** Opening Data segment block **

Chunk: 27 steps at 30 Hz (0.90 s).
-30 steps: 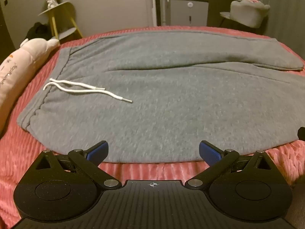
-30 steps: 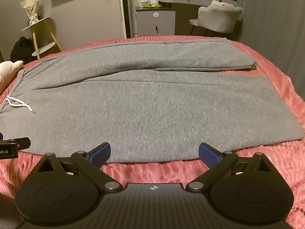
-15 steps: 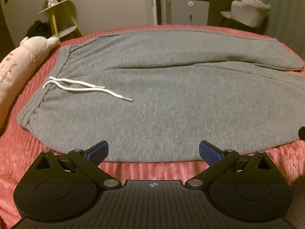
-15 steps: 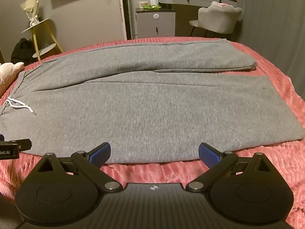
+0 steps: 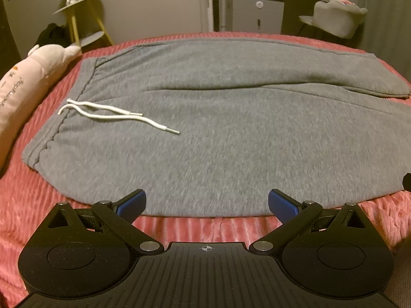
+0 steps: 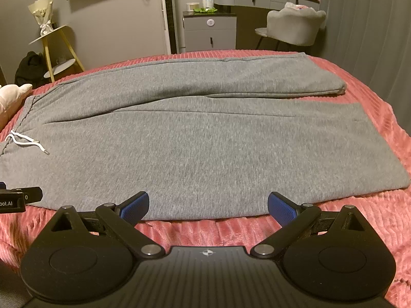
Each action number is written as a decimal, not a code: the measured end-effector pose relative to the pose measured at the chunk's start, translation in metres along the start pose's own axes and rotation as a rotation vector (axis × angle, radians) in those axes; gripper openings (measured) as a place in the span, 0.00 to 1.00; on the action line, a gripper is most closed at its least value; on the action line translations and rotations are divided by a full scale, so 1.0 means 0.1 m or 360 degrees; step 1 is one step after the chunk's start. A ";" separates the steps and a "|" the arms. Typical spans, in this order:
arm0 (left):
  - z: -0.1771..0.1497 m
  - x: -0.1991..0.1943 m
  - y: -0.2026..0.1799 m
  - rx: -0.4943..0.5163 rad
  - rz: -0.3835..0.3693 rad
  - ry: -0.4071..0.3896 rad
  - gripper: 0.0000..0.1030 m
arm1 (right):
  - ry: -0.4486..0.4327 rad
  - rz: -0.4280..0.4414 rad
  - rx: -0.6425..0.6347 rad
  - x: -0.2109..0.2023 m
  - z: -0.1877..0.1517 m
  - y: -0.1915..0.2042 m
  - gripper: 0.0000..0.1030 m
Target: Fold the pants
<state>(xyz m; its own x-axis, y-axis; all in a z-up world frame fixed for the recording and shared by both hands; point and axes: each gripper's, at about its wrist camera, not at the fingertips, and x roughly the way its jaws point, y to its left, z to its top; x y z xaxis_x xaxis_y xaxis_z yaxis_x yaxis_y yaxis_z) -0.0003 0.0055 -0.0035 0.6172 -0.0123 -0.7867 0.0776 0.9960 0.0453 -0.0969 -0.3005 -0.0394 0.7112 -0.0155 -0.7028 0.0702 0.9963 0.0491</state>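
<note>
Grey sweatpants (image 5: 218,118) lie flat across a pink bed, waistband to the left, legs running right. A white drawstring (image 5: 113,114) rests on the waist area. In the right wrist view the same pants (image 6: 205,143) show both legs, the far leg ending at a cuff (image 6: 339,88). My left gripper (image 5: 206,204) hovers open just short of the pants' near edge, nothing between its blue pads. My right gripper (image 6: 208,205) is likewise open at the near edge, further along the leg. The left gripper's tip (image 6: 20,196) shows at the right view's left side.
The pink ribbed bedspread (image 5: 30,200) surrounds the pants. A pale plush pillow (image 5: 28,82) lies at the left. Beyond the bed stand a yellow side table (image 6: 55,48), a grey cabinet (image 6: 209,32) and a grey chair (image 6: 295,27).
Both views have shifted only slightly; the pants sit a little higher and closer in frame. Both grippers stay open and the pants have not moved.
</note>
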 end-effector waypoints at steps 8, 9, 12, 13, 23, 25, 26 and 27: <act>0.00 0.00 0.02 -0.0023 -0.0005 0.0010 1.00 | 0.0001 0.0002 0.0003 0.00 0.00 0.00 0.96; 0.01 0.00 0.02 -0.0025 -0.0005 0.0012 1.00 | 0.0001 0.0002 0.0002 0.00 0.00 0.00 0.96; 0.01 0.01 0.03 -0.0027 -0.0006 0.0015 1.00 | 0.0001 0.0002 0.0002 0.00 0.00 0.00 0.96; 0.01 0.01 0.03 -0.0026 -0.0005 0.0015 1.00 | 0.0001 0.0002 0.0002 0.00 0.00 0.00 0.96; 0.01 0.03 0.04 -0.0033 -0.0006 0.0028 1.00 | 0.0005 0.0012 0.0009 0.01 0.01 -0.01 0.96; 0.01 0.03 0.04 -0.0033 -0.0006 0.0029 1.00 | 0.0005 0.0013 0.0010 0.02 0.01 -0.01 0.96; 0.01 0.03 0.04 -0.0033 -0.0006 0.0031 1.00 | 0.0005 0.0015 0.0012 0.02 0.01 -0.01 0.96; 0.01 0.03 0.04 -0.0032 -0.0006 0.0030 1.00 | 0.0006 0.0016 0.0013 0.02 0.01 -0.02 0.96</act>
<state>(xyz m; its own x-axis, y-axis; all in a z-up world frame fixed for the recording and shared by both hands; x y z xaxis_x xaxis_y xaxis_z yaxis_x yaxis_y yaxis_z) 0.0029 0.0094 -0.0048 0.6019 -0.0146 -0.7984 0.0639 0.9975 0.0299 -0.0946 -0.3021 -0.0405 0.7092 -0.0054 -0.7050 0.0689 0.9957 0.0617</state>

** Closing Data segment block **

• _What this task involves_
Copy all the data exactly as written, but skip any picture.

• _Completed exercise_
Chunk: 27 steps at 30 Hz (0.90 s).
-30 steps: 
-30 steps: 
-15 steps: 
-15 steps: 
+0 steps: 
+0 steps: 
Each action number is written as a decimal, not a code: the measured end-effector pose relative to the pose measured at the chunk's start, translation in metres along the start pose's own axes and rotation as a rotation vector (axis × angle, radians) in those axes; gripper openings (measured) as a place in the span, 0.00 to 1.00; on the action line, a gripper is most closed at its least value; on the action line translations and rotations are divided by a full scale, so 1.0 means 0.1 m or 360 degrees; step 1 is one step after the chunk's start. A ";" separates the steps and a "|" the arms. Typical spans, in this order:
arm0 (left):
  - z: -0.1771..0.1497 m
  - x: -0.1991..0.1943 m
  - y: -0.2026..0.1799 m
  - rx: -0.4943..0.5163 rad
  - rz: -0.3835..0.3693 rad
  - ry: -0.4071..0.3896 rad
  - gripper: 0.0000..0.1030 m
arm1 (right):
  - ry: -0.4486..0.4327 rad
  - rz: -0.4280..0.4414 rad
  - rx: -0.6425..0.6347 rad
  - x: -0.2109..0.2023 m
  - z: -0.1877..0.1517 m
  - y: -0.1915..0.2042 m
  - gripper: 0.0000..0.1030 m
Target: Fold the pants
<state>(xyz m; its own x-axis, y-axis; all in a z-up world frame fixed for the recording and shared by both hands; point and axes: each gripper's, at about its wrist camera, not at the fingertips, and x roughly the way its jaws point, y to its left, z to its top; x y z xaxis_x xaxis_y xaxis_z yaxis_x yaxis_y yaxis_z) -0.0003 0.0055 -0.0035 0.6172 -0.0123 -0.7867 0.0776 0.9960 0.0453 -0.0969 -0.3005 -0.0394 0.7112 -0.0155 -0.7028 0.0702 0.9963 0.0491</state>
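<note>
Grey sweatpants (image 5: 218,118) lie flat across a pink bed, waistband to the left, legs running right. A white drawstring (image 5: 113,114) rests on the waist area. In the right wrist view the same pants (image 6: 205,143) show both legs, the far leg ending at a cuff (image 6: 339,88). My left gripper (image 5: 206,204) hovers open just short of the pants' near edge, nothing between its blue pads. My right gripper (image 6: 208,205) is likewise open at the near edge, further along the leg. The left gripper's tip (image 6: 20,196) shows at the right view's left side.
The pink ribbed bedspread (image 5: 30,200) surrounds the pants. A pale plush pillow (image 5: 28,82) lies at the left. Beyond the bed stand a yellow side table (image 6: 55,48), a grey cabinet (image 6: 209,32) and a grey chair (image 6: 295,27).
Both views have shifted only slightly; the pants sit a little higher and closer in frame. Both grippers stay open and the pants have not moved.
</note>
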 end-effector waypoints at steps 8, 9, 12, 13, 23, 25, 26 and 27: <act>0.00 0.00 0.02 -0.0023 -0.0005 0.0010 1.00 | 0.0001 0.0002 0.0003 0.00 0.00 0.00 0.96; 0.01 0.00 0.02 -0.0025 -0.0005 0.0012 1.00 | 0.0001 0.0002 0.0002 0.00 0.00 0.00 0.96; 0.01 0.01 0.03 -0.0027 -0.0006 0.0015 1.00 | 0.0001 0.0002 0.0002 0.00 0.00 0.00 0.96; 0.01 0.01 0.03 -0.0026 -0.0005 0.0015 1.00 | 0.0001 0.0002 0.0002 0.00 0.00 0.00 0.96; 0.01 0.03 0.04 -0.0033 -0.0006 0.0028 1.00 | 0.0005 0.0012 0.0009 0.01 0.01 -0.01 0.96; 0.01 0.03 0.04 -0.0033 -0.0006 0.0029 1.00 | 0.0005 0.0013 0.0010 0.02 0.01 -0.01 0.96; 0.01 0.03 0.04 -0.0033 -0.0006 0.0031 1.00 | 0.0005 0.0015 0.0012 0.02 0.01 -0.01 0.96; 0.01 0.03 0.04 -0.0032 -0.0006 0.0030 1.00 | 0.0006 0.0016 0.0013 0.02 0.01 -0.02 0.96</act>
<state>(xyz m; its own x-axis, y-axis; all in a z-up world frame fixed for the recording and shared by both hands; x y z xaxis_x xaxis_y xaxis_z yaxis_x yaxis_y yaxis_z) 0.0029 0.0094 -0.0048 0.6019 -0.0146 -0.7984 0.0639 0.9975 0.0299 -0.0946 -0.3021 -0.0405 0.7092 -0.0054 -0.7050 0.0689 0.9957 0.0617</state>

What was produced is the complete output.